Until now, people in the Northeastern U.S. have been insulated from the effects of the fire crisis unfolding across much of North America. This has made it challenging to convey to them the gravity of the unfolding fire crisis to East Coast audiences. But there is nothing like experience to make something more relatable.
The hard truth is that current conditions indicate what is to come with climate change. I was born and raised in fire country in Bozeman, Mont. Throughout my lifetime, I’ve only seen conditions deteriorate. Canada is on track for its worst fire season on record, due to drought. In the western U.S., where burned area has increased 1,320 percent since 1984, all the science indicates that fire activity will continue to accelerate as landscapes dry out.
What can we do about it? The answer in the long run is for society to radically reduce greenhouse gas emissions. But for now, we can make a lot of progress by applying science to fire and forest management. And in the West, where the devastating impacts of fire are felt far too frequently, a sea change is already underway in how managers and decision makers approach forest stewardship.
First, we must remember not all fire is bad. Many western landscapes have burned for millennia, and their species are often adapted to and need fire. But a century of near-universal fire suppression policy in the western U.S., combined with climate change, are causing fires to become larger and more severe at frightening rates.
We may be able to reduce the risk of climate-driven catastrophic fires in many western landscapes simply by reducing forest fuels, the legacy of fire suppression. Thankfully, society is recognizing the benefits of low-severity fire as a management tool, including indigenous cultural burning and prescribed fires. Where the risk of burning is too high, ecologically responsible forest thinning can also be effective.

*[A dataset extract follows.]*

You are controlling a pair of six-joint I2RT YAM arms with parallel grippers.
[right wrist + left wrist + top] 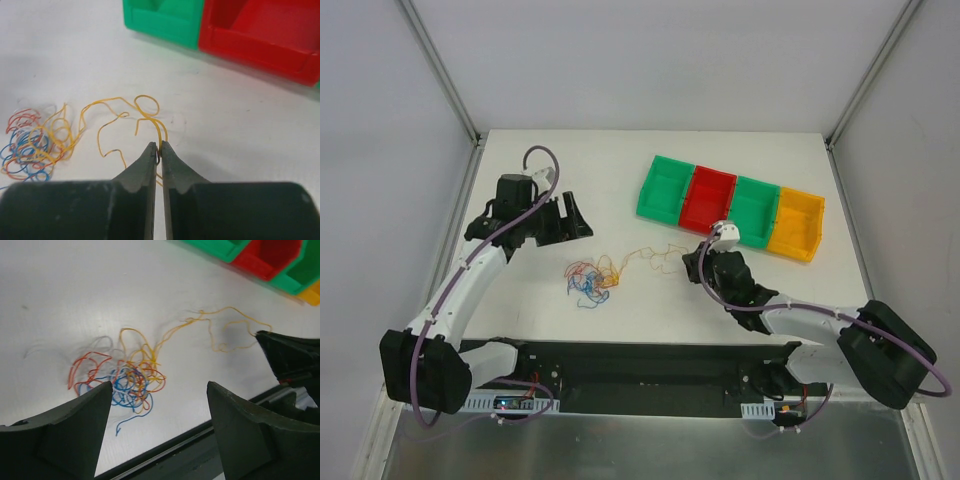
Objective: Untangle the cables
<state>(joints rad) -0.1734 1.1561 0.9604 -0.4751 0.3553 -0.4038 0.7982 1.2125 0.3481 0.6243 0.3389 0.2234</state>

With this in mind, Congress recently allocated some $10 billion in the Inflation Reduction Act and the Infrastructure Investment and Jobs Act for prescribed burning and mechanical thinning, an unprecedented investment in addressing the unfolding crisis. President Joe Biden also established the Wildland Fire Mitigation and Management Commission, to make recommendations about how federal agencies can better prevent, mitigate, suppress, and manage wildland fires. State governments and even philanthropic organizations are also joining in.
Climate-change driven catastrophic fires can destroy forests, threaten communities, send massive amounts of carbon into the atmosphere, compromise water supplies, and inflict crippling economic costs, to say nothing about their effect on air quality.
The scope of the problem is so vast that spending must be precisely targeted. Current funds would allow treatment of just a tiny percentage of the West, and fuel reduction will likely be ineffective in some western forest types that have always experienced large high-severity fires. The best possible science needs to guide where interventions are deployed. We need to know where, when, how, and why fire-adapted ecosystems are changing, so that we can develop the most effective strategies for managing fire and forests.
If we want to live more sustainably with fire, and have fewer months like this one, we need to fund research to develop a more predictive science for fire ecology and forest resilience. If this science is produced in partnership with the decision-makers responsible for stewarding forests, fire and forest projections could offer a view into the future and prove vital to helping us navigate the crisis in a way that protects people, economies, and ecosystems.